__Work instructions__
In the listing that follows, the range to quote begins at the line that has "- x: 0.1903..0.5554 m" and ends after the line that has "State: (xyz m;"; quote it verbatim and add nothing.

__Supplied information__
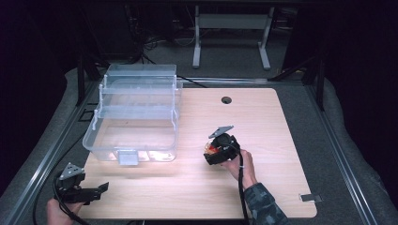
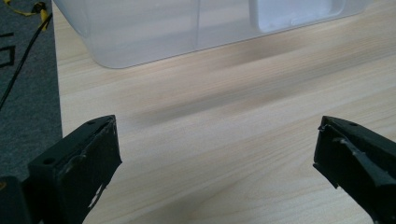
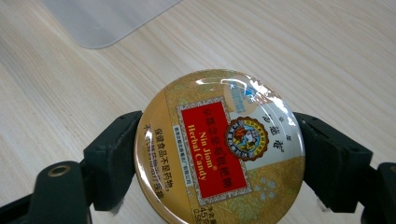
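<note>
Right claw [image 3: 218, 154] grips one tin [image 3: 218, 144].

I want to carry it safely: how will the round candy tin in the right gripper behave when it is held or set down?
The candy tin looks stiff, so it will probably keep its shape between the jaws of the right gripper. Its glossy lid and curved rim may let it slip or turn in the grip. Laid flat on the table it should rest; on its edge it could roll.
</note>
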`<action>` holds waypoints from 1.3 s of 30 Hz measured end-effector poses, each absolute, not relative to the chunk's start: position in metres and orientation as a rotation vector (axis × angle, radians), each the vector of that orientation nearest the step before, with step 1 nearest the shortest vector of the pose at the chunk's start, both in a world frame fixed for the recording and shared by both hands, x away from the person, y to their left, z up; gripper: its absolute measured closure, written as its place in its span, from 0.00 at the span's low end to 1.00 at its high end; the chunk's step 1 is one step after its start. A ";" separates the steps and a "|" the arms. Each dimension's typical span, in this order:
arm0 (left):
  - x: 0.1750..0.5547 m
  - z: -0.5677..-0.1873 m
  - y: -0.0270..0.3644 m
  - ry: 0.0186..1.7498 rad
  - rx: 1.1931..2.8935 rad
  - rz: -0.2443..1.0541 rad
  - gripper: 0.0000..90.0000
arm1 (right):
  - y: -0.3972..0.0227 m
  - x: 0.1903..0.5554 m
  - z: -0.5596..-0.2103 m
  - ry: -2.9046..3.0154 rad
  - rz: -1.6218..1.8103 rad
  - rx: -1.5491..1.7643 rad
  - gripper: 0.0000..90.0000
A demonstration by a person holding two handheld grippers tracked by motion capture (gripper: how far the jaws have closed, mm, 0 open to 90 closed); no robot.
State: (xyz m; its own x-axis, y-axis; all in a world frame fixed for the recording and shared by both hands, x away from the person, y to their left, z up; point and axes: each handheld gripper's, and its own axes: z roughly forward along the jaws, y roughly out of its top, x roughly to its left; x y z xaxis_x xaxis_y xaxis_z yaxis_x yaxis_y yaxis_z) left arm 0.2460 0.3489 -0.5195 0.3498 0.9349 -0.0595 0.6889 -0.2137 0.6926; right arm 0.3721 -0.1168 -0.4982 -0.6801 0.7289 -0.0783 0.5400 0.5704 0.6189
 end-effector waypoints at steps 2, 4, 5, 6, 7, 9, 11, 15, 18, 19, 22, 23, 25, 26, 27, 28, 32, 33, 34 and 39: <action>0.246 -0.520 0.349 1.412 1.985 0.499 0.00 | -0.124 0.371 -0.498 2.468 0.832 1.047 0.22; 0.247 -0.520 0.350 1.414 1.985 0.498 0.00 | -0.131 0.369 -0.497 2.459 0.824 1.057 0.22; 0.247 -0.519 0.350 1.415 1.985 0.498 0.00 | -0.134 0.368 -0.497 2.455 0.823 1.068 0.22; 0.246 -0.519 0.350 1.413 1.988 0.496 0.00 | -0.138 0.366 -0.498 2.451 0.820 1.070 0.22; 0.246 -0.519 0.349 1.410 1.990 0.494 0.00 | -0.141 0.365 -0.498 2.445 0.806 1.070 0.22; 0.246 -0.519 0.349 1.408 1.992 0.495 0.01 | -0.144 0.363 -0.498 2.445 0.794 1.079 0.22; 0.245 -0.520 0.348 1.410 1.990 0.493 0.01 | -0.152 0.360 -0.499 2.439 0.782 1.077 0.22; 0.245 -0.525 0.347 1.408 1.994 0.488 0.01 | -0.172 0.353 -0.497 2.402 0.761 1.118 0.22; 0.246 -0.526 0.346 1.407 1.997 0.485 0.01 | -0.186 0.348 -0.494 2.362 0.738 1.158 0.22; 0.247 -0.526 0.344 1.405 1.999 0.481 0.01 | -0.192 0.347 -0.494 2.359 0.759 1.165 0.22; 0.247 -0.526 0.343 1.399 1.998 0.481 0.01 | -0.206 0.343 -0.493 2.331 0.755 1.204 0.22; 0.248 -0.525 0.343 1.396 2.000 0.482 0.01 | -0.211 0.342 -0.494 2.320 0.755 1.218 0.22; 0.248 -0.525 0.342 1.395 2.000 0.479 0.01 | -0.219 0.339 -0.494 2.305 0.745 1.239 0.22; 0.249 -0.524 0.341 1.392 2.004 0.479 0.01 | -0.223 0.337 -0.493 2.315 0.735 1.249 0.22; 0.249 -0.524 0.341 1.392 2.004 0.479 0.01 | -0.223 0.337 -0.493 2.315 0.735 1.249 0.22; 0.250 -0.524 0.341 1.391 2.007 0.479 0.01 | -0.226 0.336 -0.494 2.299 0.751 1.253 0.22; 0.251 -0.526 0.341 1.392 2.018 0.473 0.01 | -0.242 0.331 -0.499 2.257 0.748 1.305 0.22; 0.252 -0.528 0.341 1.398 2.018 0.466 0.01 | -0.245 0.330 -0.500 2.238 0.728 1.325 0.22; 0.252 -0.528 0.341 1.398 2.018 0.466 0.01 | -0.249 0.330 -0.501 2.236 0.731 1.340 0.22; 0.251 -0.531 0.339 1.394 2.017 0.460 0.01 | -0.268 0.329 -0.506 2.188 0.719 1.411 0.22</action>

__Response area__
  - x: 0.1903..0.5554 m
  - z: -0.5596..-0.2103 m
  - ry: -2.9046..3.0154 rad
  - rz: -1.6218..1.8103 rad
  - rx: -1.5491..1.7643 rad
  - gripper: 0.0000..90.0000
A demonstration by a person holding two handheld grippers tracked by motion capture (gripper: how far the jaws have closed, mm, 0 open to 90 closed); no robot.
State: (xyz m; its own x-axis, y-axis; all in a world frame fixed for the recording and shared by both hands, x away from the person, y to their left, z up; point and axes: each handheld gripper's, and its own axes: z roughly forward along the jaws, y roughly out of its top, x roughly to its left; x y z xaxis_x xaxis_y xaxis_z yaxis_x yaxis_y yaxis_z) left arm 0.2460 0.3489 -0.5195 0.3498 0.9349 -0.0595 0.6889 -0.2137 0.6926; right arm 0.3721 -0.1168 -0.4982 -0.6801 0.7289 -0.0783 0.5400 0.5704 0.6189

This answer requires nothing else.